The Majumder group continues to pursue high-precision diode laser spectroscopy of thallium in their atomic physics lab. This year, David Butts ’06 continued the development of a new system for studying a very weak transition in thallium, which necessitated a new spectroscopic method. David pushed forward on several fronts (optical system, vacuum system, electronics and signal processing, as well as Mathematica simulations) towards the realization of our new “differential phase shift” spectroscopy technique. This requires the use of an optical ring cavity interaction region, new signal-processing electronics, and a frequency-stabilized laser, all of which were successfully tested in a series of proof-of-principle experiments. The details of our new scheme to lock our diode laser to this forbidden atomic transition were published in the Review of Scientific Instruments in September 2005.

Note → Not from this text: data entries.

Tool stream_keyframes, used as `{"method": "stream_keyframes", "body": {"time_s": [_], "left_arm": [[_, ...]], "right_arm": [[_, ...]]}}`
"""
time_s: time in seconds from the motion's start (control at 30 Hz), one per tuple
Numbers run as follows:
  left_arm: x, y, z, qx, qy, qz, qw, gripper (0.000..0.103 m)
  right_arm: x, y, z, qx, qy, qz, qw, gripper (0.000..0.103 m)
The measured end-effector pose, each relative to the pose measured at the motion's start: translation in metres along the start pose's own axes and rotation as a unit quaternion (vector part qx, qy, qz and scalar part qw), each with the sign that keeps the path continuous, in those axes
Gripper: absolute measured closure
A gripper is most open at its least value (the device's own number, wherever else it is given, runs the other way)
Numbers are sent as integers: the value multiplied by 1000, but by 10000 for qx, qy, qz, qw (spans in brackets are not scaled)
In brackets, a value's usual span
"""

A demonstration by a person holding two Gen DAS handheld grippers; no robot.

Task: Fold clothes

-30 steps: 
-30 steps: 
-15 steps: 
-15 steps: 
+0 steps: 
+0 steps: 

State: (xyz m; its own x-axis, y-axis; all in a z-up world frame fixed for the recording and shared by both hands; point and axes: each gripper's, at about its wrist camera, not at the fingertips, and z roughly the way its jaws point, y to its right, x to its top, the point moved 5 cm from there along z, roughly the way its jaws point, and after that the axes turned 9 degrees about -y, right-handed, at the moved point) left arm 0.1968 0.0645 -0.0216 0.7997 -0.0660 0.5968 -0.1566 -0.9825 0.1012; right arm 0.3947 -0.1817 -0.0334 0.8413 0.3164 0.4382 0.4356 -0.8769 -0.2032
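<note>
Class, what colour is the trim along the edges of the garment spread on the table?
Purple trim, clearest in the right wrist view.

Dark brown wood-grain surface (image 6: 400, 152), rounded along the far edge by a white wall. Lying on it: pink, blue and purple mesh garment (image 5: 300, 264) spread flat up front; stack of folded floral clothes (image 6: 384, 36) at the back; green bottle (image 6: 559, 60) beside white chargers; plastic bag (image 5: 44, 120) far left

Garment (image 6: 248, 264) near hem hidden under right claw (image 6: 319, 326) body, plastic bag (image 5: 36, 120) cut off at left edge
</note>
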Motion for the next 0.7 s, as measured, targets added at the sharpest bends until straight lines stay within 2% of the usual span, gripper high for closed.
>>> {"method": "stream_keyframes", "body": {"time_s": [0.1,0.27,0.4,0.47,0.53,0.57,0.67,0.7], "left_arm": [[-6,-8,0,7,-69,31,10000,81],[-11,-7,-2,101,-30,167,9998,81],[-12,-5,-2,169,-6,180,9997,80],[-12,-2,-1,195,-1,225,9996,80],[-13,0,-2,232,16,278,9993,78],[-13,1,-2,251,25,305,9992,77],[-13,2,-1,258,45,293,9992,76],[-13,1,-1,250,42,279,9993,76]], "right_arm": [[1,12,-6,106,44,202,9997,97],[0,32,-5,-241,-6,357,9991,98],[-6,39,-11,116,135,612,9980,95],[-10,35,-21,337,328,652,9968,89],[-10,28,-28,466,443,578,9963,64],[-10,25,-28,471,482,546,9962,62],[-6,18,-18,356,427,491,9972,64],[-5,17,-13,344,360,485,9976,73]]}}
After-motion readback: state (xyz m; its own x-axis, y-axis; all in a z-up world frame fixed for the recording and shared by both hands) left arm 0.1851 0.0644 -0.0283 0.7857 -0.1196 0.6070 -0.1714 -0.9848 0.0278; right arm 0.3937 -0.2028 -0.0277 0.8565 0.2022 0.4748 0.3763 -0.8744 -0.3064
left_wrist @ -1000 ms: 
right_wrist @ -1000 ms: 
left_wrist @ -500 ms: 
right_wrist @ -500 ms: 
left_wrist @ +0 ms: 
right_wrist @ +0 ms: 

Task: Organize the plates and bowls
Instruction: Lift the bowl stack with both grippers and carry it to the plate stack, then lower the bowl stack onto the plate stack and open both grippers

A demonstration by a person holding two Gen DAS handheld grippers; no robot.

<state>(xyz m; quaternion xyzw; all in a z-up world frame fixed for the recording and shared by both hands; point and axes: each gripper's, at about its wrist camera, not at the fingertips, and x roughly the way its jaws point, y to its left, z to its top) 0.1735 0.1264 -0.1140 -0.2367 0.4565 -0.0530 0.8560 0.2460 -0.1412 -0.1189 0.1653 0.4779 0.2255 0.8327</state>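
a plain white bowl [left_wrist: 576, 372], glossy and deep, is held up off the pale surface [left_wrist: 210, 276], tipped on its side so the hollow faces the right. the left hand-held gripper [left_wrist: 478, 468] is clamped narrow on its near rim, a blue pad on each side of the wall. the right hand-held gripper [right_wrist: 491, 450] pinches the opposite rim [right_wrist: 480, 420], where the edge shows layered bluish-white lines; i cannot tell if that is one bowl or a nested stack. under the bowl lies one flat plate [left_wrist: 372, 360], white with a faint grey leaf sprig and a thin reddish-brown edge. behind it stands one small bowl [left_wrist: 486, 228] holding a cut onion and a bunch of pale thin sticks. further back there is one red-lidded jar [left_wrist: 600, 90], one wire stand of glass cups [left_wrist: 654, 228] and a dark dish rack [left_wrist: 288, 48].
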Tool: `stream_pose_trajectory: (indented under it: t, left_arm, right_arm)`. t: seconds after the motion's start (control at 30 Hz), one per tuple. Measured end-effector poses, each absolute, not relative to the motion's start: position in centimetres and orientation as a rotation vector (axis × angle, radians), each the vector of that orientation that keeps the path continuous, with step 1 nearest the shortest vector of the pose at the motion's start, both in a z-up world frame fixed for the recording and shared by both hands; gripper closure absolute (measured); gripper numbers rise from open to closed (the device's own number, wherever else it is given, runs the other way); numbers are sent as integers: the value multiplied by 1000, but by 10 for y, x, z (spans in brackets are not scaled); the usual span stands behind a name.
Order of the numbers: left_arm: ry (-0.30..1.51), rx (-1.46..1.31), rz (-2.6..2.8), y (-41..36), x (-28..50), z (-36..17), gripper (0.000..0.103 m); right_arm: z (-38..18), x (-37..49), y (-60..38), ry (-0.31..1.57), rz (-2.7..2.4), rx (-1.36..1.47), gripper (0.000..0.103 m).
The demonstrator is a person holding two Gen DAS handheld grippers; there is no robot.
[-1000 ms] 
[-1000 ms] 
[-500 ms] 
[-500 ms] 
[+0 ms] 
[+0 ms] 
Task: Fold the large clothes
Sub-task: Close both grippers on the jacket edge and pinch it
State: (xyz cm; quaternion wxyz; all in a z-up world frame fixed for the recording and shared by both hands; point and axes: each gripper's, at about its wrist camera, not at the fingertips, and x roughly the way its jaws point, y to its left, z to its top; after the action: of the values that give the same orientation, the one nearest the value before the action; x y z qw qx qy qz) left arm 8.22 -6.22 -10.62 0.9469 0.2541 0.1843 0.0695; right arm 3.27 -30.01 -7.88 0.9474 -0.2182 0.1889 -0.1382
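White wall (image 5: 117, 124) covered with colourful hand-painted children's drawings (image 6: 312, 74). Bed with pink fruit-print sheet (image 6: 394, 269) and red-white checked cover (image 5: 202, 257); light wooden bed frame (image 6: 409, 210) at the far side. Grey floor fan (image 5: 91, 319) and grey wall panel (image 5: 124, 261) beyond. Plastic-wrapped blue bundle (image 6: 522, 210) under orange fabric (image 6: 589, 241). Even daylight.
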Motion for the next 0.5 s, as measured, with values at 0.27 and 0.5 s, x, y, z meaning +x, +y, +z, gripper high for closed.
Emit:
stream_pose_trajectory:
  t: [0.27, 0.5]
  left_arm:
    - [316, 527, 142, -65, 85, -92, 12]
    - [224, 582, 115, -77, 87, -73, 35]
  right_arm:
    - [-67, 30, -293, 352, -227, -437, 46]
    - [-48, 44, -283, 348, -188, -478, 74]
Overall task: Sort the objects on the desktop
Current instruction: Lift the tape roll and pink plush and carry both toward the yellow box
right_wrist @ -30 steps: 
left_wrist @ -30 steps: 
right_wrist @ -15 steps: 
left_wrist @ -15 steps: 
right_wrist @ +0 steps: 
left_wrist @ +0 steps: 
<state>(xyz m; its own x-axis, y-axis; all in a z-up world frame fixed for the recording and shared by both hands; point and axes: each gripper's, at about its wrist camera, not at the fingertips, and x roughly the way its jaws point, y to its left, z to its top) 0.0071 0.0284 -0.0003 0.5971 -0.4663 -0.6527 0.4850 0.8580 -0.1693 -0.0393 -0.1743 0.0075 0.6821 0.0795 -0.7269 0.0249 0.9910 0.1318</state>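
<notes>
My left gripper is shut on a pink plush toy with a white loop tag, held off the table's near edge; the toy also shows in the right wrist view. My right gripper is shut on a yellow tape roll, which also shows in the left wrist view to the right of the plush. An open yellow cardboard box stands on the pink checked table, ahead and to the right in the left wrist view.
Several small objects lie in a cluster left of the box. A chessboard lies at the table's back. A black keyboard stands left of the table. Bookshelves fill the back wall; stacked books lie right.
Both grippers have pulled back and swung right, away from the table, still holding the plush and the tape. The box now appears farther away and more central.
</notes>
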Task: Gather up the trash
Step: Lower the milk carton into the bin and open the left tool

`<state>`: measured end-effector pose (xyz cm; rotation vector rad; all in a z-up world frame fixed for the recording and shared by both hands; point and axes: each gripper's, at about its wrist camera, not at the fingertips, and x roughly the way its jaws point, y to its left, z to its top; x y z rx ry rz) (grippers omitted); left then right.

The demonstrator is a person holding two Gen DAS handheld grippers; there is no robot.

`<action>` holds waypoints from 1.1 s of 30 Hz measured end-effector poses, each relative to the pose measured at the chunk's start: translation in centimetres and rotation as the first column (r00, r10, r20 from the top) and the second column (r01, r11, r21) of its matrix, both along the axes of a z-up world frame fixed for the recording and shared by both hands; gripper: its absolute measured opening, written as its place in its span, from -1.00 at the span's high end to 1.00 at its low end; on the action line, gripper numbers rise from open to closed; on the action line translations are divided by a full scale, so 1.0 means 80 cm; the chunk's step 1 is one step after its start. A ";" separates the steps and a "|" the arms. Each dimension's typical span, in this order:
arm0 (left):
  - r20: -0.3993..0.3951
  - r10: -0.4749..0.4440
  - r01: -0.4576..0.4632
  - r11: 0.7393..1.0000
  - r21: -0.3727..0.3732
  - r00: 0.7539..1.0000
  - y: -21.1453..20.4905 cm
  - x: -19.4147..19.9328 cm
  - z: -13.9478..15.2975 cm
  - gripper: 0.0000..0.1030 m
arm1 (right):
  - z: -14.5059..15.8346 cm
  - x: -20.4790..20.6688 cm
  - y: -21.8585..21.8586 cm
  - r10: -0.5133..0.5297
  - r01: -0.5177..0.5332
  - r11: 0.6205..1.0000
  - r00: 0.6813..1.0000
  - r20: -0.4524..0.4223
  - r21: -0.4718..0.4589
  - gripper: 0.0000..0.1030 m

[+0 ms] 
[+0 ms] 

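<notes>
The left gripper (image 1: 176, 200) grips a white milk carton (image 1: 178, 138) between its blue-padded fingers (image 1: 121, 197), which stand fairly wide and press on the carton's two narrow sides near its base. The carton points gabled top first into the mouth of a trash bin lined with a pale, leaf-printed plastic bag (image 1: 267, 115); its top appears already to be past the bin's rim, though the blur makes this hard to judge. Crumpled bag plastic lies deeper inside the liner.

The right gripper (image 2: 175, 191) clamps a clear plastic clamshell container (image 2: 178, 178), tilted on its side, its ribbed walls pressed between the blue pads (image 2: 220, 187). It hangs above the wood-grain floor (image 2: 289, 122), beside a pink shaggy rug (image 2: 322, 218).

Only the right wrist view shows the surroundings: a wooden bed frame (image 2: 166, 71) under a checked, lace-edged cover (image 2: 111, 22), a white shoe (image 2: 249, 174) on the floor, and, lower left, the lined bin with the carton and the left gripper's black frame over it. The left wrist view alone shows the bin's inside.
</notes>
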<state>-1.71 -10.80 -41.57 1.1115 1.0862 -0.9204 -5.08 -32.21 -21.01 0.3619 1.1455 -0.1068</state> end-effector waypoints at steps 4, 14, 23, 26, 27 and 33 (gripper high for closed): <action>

Majumder completed a rotation on the executive committee of the APS Topical Group on “Precision Measurements and Fundamental Constants” this year. Last summer, he was elected to become vice-chair (and then chair) of the Atomic Physics Gordon conference, and will be responsible for organizing the scientific program of this important meeting when it is next held in 2007 and again in 2009. The summer of 2006 promises to be a very active one in the Majumder lab, as three rising seniors (Jared Strait ’07, Owen Simpson ’07, and Toby Schneider ’07) begin their thesis work, joined by rising junior Paul Hess ’08.

David Park, Professor Emeritus of Physics, published the fourth of his series of books combining history and science: The Grand Contraption: The World as Myth, Number, and Chance (Princeton University Press). David kicked off the department’s celebration of the World Year of Physics, commemorating the centennial of Einstein’s classic 1905 publications, with a series of lectures in the spring of 2005 that reviewed Einstein’s remarkable insights concerning the photoelectric effect, Brownian motion, and the principle of relativity.  At the time he authored these, Einstein was an employee of the Swiss Patent Office in Bern. This spring, David presented a Mathematics colloquium on a probabilistic approach to the Prime Number Theorem.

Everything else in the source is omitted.